Kein richtig und kein falsch

Schon ab der kommenden Woche können sich alle Über-70-Jährigen mit dem Wirkstoff von Astrazeneca impfen lassen. Foto: JWK

Schade, dass ich noch nicht über 70 bin. 18 Jahre fehlen mir, sonst hätte ich das Impfangebot des Landkreises Nienburg annehmen können: Schon ab der kommenden Woche können sich alle Über-70-Jährigen mit dem Wirkstoff von Astrazeneca impfen lassen – so sie es denn wollen.

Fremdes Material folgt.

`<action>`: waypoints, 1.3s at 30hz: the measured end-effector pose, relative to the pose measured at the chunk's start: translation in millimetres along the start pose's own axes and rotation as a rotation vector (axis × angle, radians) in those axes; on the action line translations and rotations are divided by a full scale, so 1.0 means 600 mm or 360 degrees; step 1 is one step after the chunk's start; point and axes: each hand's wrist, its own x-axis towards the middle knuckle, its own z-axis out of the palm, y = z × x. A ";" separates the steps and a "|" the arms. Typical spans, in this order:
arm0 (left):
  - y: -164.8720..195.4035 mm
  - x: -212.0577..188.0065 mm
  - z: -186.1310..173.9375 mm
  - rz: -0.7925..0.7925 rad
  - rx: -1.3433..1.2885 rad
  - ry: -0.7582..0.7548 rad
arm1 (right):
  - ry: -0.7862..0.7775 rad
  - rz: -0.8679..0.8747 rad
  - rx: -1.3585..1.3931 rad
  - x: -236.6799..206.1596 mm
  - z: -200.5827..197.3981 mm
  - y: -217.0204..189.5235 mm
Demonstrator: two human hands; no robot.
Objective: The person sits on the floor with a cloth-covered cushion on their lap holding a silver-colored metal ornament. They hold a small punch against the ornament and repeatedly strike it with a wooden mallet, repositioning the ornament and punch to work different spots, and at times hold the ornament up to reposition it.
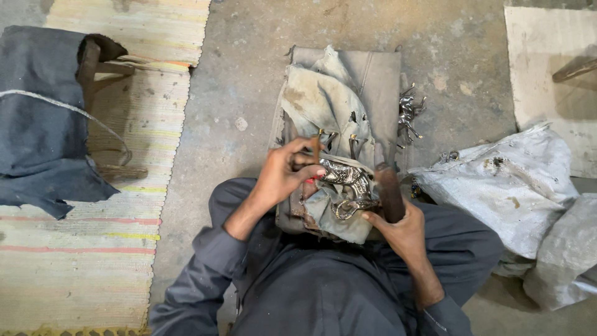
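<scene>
I sit on the floor with a shiny cast metal figurine (349, 182) lying on a dirty grey cloth (323, 102) in front of my lap. My left hand (283, 172) pinches a thin dark tool against the figurine's left end. My right hand (398, 229) grips a dark brown wooden handle (388, 191) just right of the figurine. A second silvery figurine (408, 115) lies on the right edge of the cloth-covered block.
A striped woven mat (134, 124) covers the floor at left, with a dark blue cloth (37, 118) and a wooden stool frame (93, 59) on it. Grey-white sacks (516, 186) lie at the right. Bare concrete floor (249, 62) surrounds the block.
</scene>
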 end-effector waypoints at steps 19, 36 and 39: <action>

Dies soll an fünf Standorten im Landkreis geschehen. Die Terminvergabe läuft über die jeweilige Wohnortgemeinde.

Gewiss mag es einigen etwas unwohl bei der Vorstellung sein, ausgerechnet den Wirkstoff von Astrazeneka gespritzt zu bekommen. Nach dem Auftreten von tödlichen Hirnvenen-Thrombosen war ein politisches Hickhack um die Zulassung des Impfstoffs entstanden: Erst sollte das Vakzin nur an Unter-60-Jährige verimpft werden, dann gar nicht, nun ist es nur für Über-60-Jährige empfohlen.

Zur Einordnung: In Großbritannien sind bei mehr als 18 Millionen Impfungen mit Astrazeneca insgesamt rund 30 Fälle von Blutgerinnseln gemeldet worden, wie die staatliche britische Arzneimittelbehörde MHRA vergangene Woche mitteilte. Allerdings sind in Deutschland bis Anfang vergangener Woche bei lediglich 3 Millionen Impfungen schon 31 Verdachtsfälle von Hirnvenen-Thrombosen aufgetreten. Das sind mit Blick auf Großbritannien vergleichsweise viele.

Die Entscheidung, ob man sich mit Astrazeneka impfen lassen möchte, muss jeder(r) individuell treffen. Da gibt es kein richtig und kein falsch.

Ich persönlich würde den Wirkstoff auf jeden Fall wählen, da ich den Behörden vertraue, die ihn für sicher erklärt haben.